The data section start
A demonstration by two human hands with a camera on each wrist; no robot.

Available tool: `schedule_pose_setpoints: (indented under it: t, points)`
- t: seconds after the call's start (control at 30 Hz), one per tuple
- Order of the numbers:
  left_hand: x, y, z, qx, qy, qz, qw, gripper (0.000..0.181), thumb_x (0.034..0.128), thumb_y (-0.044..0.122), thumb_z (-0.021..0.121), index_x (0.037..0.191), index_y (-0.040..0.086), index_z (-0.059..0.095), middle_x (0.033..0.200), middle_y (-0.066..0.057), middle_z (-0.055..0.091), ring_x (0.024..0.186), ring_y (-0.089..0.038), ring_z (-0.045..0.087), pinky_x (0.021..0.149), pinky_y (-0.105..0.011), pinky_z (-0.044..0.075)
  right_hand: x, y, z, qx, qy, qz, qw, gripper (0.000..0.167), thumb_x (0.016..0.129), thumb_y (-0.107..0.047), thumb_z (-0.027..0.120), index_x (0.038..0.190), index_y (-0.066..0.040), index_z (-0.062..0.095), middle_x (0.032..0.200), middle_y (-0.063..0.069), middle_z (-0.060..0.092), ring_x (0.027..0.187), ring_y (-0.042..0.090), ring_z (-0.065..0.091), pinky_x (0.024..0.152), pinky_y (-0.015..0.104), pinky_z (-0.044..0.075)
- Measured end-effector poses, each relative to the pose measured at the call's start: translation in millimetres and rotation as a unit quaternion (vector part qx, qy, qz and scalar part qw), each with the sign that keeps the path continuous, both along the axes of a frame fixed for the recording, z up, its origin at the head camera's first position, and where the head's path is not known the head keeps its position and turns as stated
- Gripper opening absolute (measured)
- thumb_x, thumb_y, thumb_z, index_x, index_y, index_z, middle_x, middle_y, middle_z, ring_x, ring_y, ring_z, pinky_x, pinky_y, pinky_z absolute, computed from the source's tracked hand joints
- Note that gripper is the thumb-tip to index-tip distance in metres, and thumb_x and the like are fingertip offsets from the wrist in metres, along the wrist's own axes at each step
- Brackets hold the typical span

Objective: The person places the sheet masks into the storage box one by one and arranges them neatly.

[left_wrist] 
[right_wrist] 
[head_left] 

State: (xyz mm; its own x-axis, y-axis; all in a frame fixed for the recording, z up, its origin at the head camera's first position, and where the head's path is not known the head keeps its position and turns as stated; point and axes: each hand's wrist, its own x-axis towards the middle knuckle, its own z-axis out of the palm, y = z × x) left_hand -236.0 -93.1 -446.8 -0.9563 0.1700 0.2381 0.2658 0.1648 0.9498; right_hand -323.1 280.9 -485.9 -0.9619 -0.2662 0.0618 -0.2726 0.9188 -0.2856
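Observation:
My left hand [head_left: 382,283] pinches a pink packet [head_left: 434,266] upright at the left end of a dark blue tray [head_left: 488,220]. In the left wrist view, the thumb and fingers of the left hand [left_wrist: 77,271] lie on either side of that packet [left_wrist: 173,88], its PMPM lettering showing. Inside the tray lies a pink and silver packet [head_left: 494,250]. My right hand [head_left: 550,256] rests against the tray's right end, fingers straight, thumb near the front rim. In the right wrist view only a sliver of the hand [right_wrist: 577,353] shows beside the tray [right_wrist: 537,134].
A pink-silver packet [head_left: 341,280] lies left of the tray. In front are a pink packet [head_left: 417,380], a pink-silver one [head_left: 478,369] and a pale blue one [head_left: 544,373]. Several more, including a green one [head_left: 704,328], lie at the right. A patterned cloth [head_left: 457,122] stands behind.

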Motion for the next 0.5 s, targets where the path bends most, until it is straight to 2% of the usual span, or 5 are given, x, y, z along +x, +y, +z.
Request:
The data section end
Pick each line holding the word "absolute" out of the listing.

- **Response to this task**
- Gripper opening absolute (measured)
- thumb_x, thumb_y, thumb_z, index_x, index_y, index_z, middle_x, middle_y, middle_z, ring_x, ring_y, ring_z, pinky_x, pinky_y, pinky_z absolute, computed from the source's tracked hand joints

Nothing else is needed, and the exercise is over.